社長を目指す方程式

あなたの身近に潜む“危険なリーダー” その特徴と身を守る術 (2/3ページ)

井上和幸
井上和幸

 「ナルシスト」「ソシオパス」の攻撃を見抜け!

 ビル・エディは様々な対立紛争を解決する活動を通じて、こうした行動に出る人物には「ナルシスト」「ソシオパス」がいることを明らかにしました。

 「ナルシスト的(自己愛性)パーソナリティ」の持ち主は、自分のことで頭が一杯です。自分には特別扱いされる資格があると思い、壮大な構想を持ち、無限の成功、無限の権力を夢見ています。

 ナルシストは、他人より上だと見なされること、他人より上位に立つことばかり考えています。自分が上だと見せるため、他者を下に置かないと気が済まないのです。

 「ナルシスト」が対立を煽るときの言動の特徴には、次のようなものがあります。

 ・他者よりも上に立ちたがる

 ・壮大な構想

 ・無限の権力を持つという妄想

 ・他者への共感の欠如

 一方、「ソシオパス的(反社会性)パーソナリティ」の持ち主は、他人を支配し、恥をかかせることができる立場を好みます。衝動的、攻撃的人物です。

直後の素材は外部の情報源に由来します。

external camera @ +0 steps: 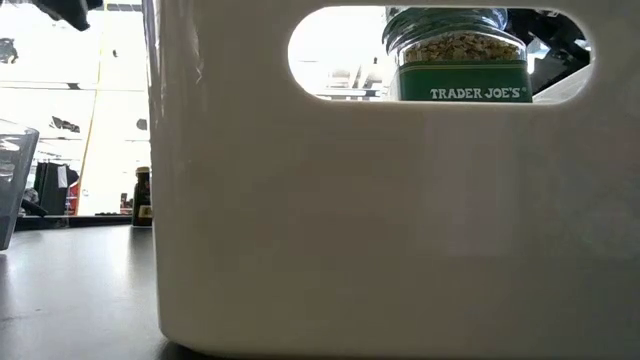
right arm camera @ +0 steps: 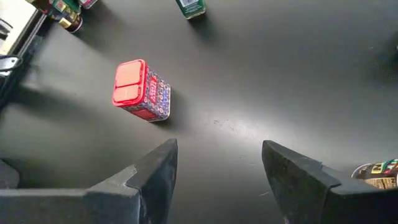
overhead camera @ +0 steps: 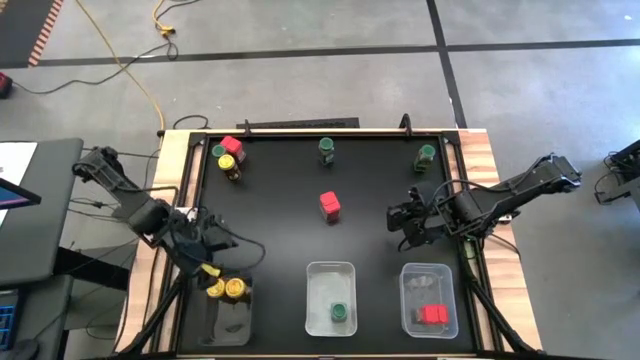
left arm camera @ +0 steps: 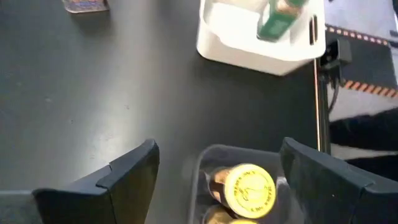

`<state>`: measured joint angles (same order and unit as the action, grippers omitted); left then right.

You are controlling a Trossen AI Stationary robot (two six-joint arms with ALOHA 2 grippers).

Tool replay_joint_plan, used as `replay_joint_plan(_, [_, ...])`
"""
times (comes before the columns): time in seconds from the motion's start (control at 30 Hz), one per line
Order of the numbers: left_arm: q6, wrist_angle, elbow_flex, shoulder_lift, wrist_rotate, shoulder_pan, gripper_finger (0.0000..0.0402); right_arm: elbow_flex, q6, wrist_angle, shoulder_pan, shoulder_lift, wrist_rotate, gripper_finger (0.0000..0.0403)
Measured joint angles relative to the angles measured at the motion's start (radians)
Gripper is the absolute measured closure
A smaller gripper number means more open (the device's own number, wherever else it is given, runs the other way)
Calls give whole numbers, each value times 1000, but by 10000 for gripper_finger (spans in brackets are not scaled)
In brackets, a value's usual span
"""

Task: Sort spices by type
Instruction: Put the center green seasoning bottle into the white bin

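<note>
The black counter carries three clear trays along its near edge: left, middle, right. Standing directly on it are a red-lidded jar at centre, two green-lidded jars, and a far-left cluster.

I see yellow lids at lower left, a red-lidded jar with a red-and-blue patterned label mid-frame, green lids along the top, all on the black table.
</note>
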<state>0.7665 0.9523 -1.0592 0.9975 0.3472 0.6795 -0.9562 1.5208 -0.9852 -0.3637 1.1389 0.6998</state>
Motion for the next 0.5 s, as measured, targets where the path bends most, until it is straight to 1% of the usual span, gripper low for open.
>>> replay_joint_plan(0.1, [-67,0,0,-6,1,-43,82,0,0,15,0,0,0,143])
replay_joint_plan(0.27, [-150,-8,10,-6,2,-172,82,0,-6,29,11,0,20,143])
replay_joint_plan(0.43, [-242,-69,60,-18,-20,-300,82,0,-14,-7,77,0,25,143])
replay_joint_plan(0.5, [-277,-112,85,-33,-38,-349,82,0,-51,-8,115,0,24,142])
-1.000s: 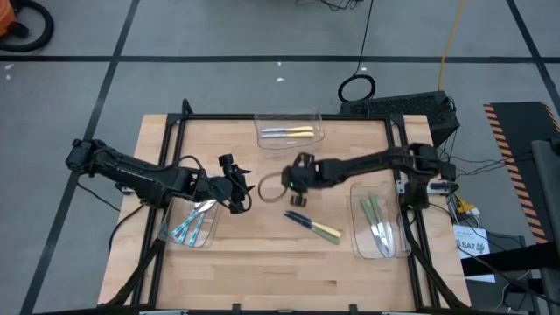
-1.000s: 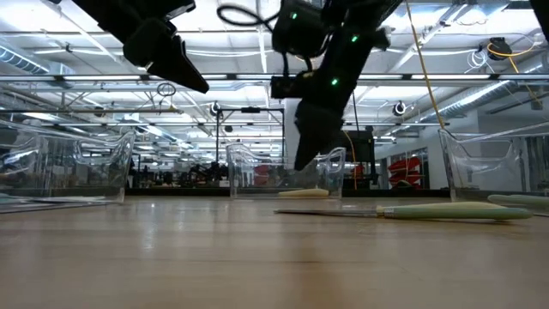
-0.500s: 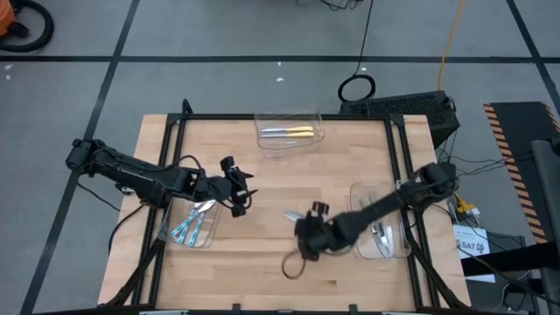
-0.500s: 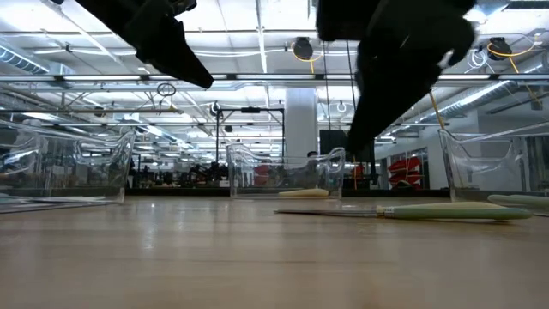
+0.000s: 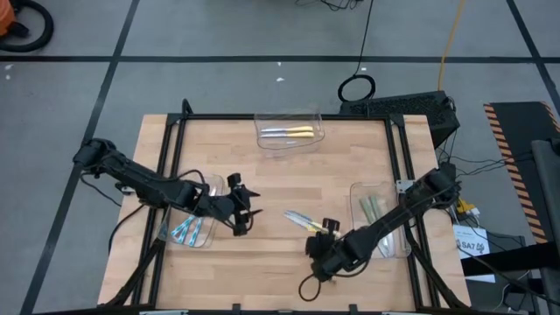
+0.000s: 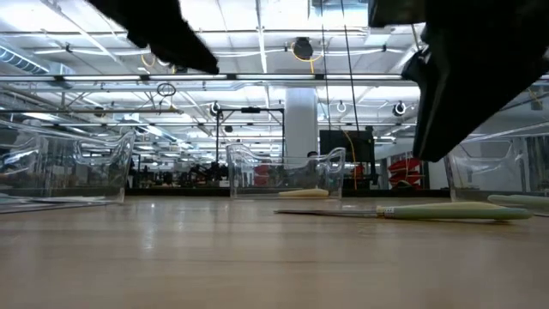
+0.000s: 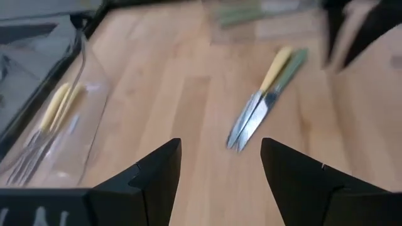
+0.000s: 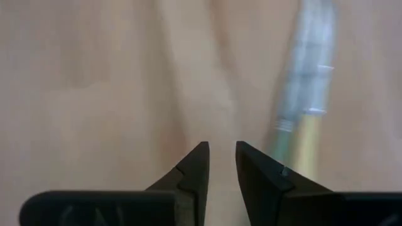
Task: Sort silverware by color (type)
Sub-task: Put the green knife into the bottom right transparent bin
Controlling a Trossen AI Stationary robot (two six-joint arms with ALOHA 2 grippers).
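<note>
Two loose utensils (image 5: 302, 220) lie side by side on the table's middle, one yellow-handled (image 7: 277, 66), one green-handled (image 7: 290, 68), heads (image 7: 242, 133) toward my left gripper. My left gripper (image 5: 242, 213) hovers open to their left, beside the left bin. My right gripper (image 5: 320, 252) hangs just on the near side of their handle ends, fingers (image 8: 200, 164) a narrow gap apart and holding nothing. In the right wrist view the handles (image 8: 304, 100) blur past beside the fingers. In the low view the green-handled utensil (image 6: 455, 210) lies flat.
Three clear bins stand on the table: a far one (image 5: 290, 132) with yellow-handled utensils, a left one (image 5: 187, 229) with light blue ones, and a right one (image 5: 378, 229) with green ones. A black cable loop (image 5: 308, 288) hangs from the right arm near the table's near edge.
My right gripper has swept from the table's middle toward the near edge, passing the two loose utensils, and now hangs just beyond their handle ends. My left gripper has shifted toward the near edge. The utensils have stayed put.
</note>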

 「ソシオパス」が対立を煽るときの言動の特徴には、次のようなものがあります。

 ・支配欲

 ・欺瞞(嘘や言いくるめ)

 ・強い攻撃性

 ・良心の呵責の欠如

 この「ナルシスト的(自己愛性)パーソナリティ」「ソシオパス的(反社会性)パーソナリティ」の持ち主は、おおよそ10%くらいは存在しているそうです。皆さんの周囲にも思い当たる人、いらっしゃるのではないでしょうか。

 彼らは自分の欲求を満たすために<感情戦>を仕掛けてきます。攻撃相手を定めたら、1)攻撃の片棒を担ぐ人を手なずけ、2)非難の標的を攻撃、3)コミュニティを分断、4)より多くの人たちを支配、という流れです。そのために、上記の「架空の危機」「架空の悪者」「架空のヒーロー」を設定、活用するのです。

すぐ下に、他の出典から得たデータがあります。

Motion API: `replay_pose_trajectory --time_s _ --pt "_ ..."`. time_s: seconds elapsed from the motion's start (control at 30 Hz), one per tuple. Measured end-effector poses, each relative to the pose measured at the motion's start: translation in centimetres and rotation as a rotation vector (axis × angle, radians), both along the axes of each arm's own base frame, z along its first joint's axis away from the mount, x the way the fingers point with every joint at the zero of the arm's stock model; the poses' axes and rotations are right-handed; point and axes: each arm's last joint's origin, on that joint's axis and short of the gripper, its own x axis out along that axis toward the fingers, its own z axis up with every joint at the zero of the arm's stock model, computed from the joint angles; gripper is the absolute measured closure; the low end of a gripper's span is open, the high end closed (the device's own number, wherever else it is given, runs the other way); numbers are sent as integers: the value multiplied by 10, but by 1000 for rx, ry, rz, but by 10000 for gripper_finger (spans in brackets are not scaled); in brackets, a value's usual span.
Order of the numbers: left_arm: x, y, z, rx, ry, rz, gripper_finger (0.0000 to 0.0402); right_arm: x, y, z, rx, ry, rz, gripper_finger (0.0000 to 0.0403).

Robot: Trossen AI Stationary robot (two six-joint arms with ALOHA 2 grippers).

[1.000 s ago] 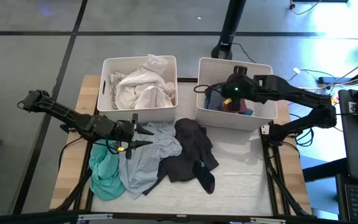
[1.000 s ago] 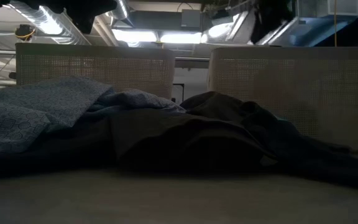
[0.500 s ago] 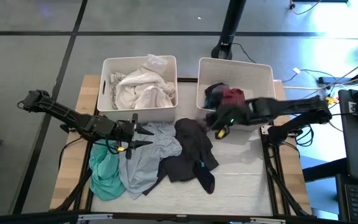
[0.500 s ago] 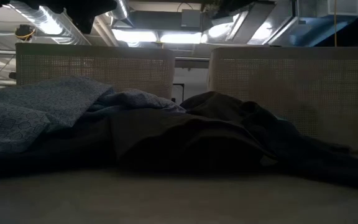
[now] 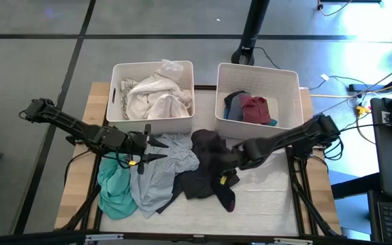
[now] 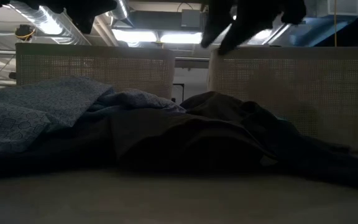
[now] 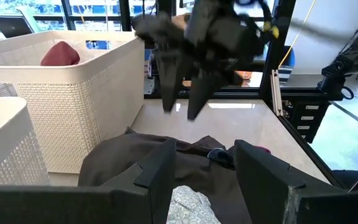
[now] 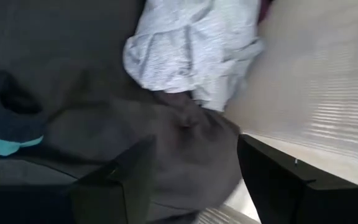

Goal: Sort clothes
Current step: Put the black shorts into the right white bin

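A heap of clothes lies on the table: a teal-green garment, a pale grey-blue one and a black one. My right gripper is open and hangs above the black garment, its fingers slanting down without touching it; the low view shows it well clear of the cloth. My left gripper is open and held level above the pale grey-blue garment's far part, touching nothing. White clothes fill the left bin. Dark red and blue clothes lie in the right bin.
Two white bins stand side by side at the table's far edge, the left one and the right one. Bare tabletop lies to the right of the heap, under the right arm. A black stand rises behind the bins.
My right gripper has swung out of the right bin, toward the table's near edge and left, and has sunk to hang over the black garment. It has tipped further downward and stayed open. The dark red garment now shows uncovered in the right bin.
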Motion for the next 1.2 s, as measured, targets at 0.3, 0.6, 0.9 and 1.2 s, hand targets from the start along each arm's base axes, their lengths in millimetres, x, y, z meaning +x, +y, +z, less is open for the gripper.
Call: replay_pose_trajectory --time_s 0.3,0.6,0.9,1.2 --pt "0 0 0 1 0 0 249 20 2 -43 -40 117 -12 180" --pt "0 0 0 1 0 0 249 32 0 -80 -69 211 -26 180" --pt "0 0 0 -2 0 0 249 42 -8 -112 -130 301 -29 217" --pt "0 0 0 -2 0 0 249 45 -12 -127 -101 368 17 371"
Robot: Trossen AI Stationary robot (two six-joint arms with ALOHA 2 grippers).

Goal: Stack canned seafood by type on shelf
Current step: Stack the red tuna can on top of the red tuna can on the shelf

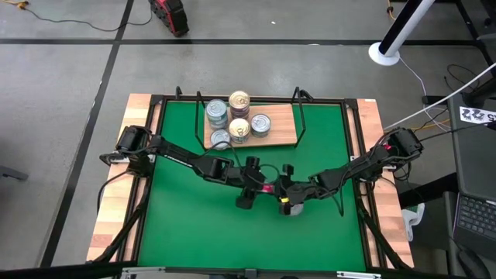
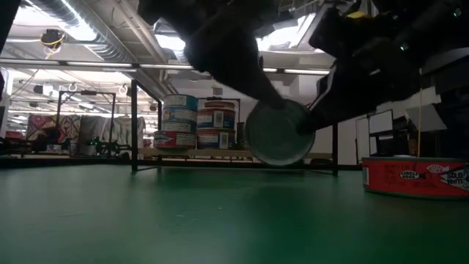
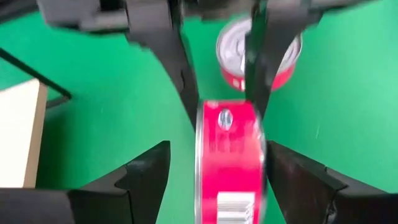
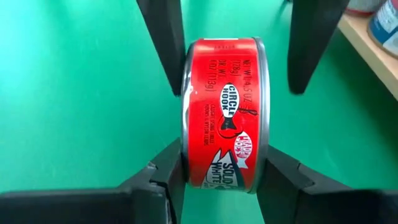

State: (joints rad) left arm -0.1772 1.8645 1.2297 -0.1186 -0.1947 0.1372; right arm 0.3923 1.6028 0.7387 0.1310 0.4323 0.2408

 近年では彼らの活動を助長、支援するものとしてSNSなど「感情を煽るメディア」が存在しています。もともとヒトラーなどは、当時のマスメディアを「感情を煽るメディア」として非常にうまく使ったわけですが、現代ではそれ以上のことがSNSを通じて容易にできてしまいます。

 ともすれば、SNSは(悪意なく)「架空のヒーロー」を祭り上げ、彼の意図通りに「架空の危機」を喧伝し、「架空の悪者」を総バッシングに走ります。冷静に考えれば、非常に恐ろしい環境に私たちは身を置いているとも言えます。

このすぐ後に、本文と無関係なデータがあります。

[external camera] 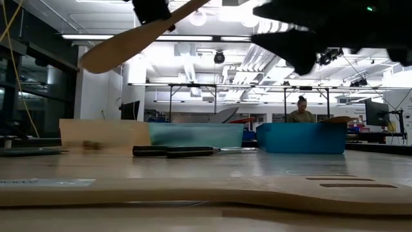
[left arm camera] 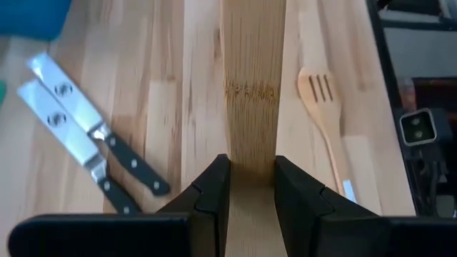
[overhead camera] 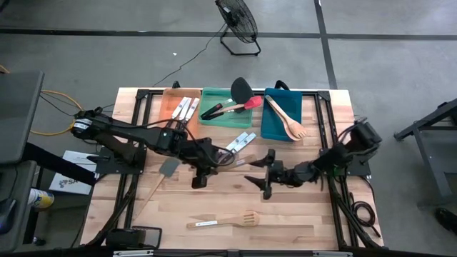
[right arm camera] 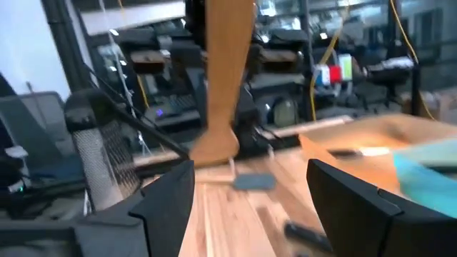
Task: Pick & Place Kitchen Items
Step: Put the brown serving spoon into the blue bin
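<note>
A pale wooden spatula (left arm camera: 251,86) is lifted above the table, with my left gripper (left arm camera: 251,168) shut on it near the table's middle (overhead camera: 200,175). In the low view the spatula (external camera: 122,42) slants, its rounded end lower. My right gripper (overhead camera: 260,178) stands open just right of it, fingers level and wide apart (right arm camera: 250,207), with nothing between them. Two black-handled knives (overhead camera: 239,143) lie flat on the wood beyond the grippers. A slotted wooden fork (overhead camera: 221,221) lies near the front edge. A grey spatula with a wooden handle (overhead camera: 169,168) lies left of my left gripper. My left gripper pinches the wooden spatula's flat shaft (left arm camera: 251,160) between its two fingers, one on each long edge. The shaft runs on past the fingertips and also back between the fingers. The fingers slant downward and lie along it. The spatula is clear of the table, tilted.
Along the far edge stand an orange tray (overhead camera: 171,107) with knives, a green tray (overhead camera: 214,100) with a black and a red spatula, and a blue tray (overhead camera: 275,125) with wooden utensils. A fan (overhead camera: 239,25) stands on the floor beyond. A person (external camera: 300,113) sits far behind.
</note>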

 なお、対立を煽るパーソナリティの特徴には、次のようなものがあります。

 ・標的とした相手を執拗に非難する

 ・何にでも白黒をつけずにいられない

 ・攻撃的な感情を抑制できない

 ・極端に否定的な態度を取る

 対立を煽るパーソナリティの持ち主は、本人は気が付いていないことが多いですが、強烈な衝動に従って自分が敵とみなした相手をコントロールしたり、排除したり、破滅させようとします。最終的には自分自身をダメにしてしまうのですが、彼らにはそれがわからないのです。

 ナルシスト、ソシオパス、いずれかあるいは両方が対立を煽るパーソナリティと組み合わされると、その人物は「王」「独裁者」「全てを支配する最高権力者」になりたがります。ビル・エディはこの人たちを「いかさま王」と名づけています。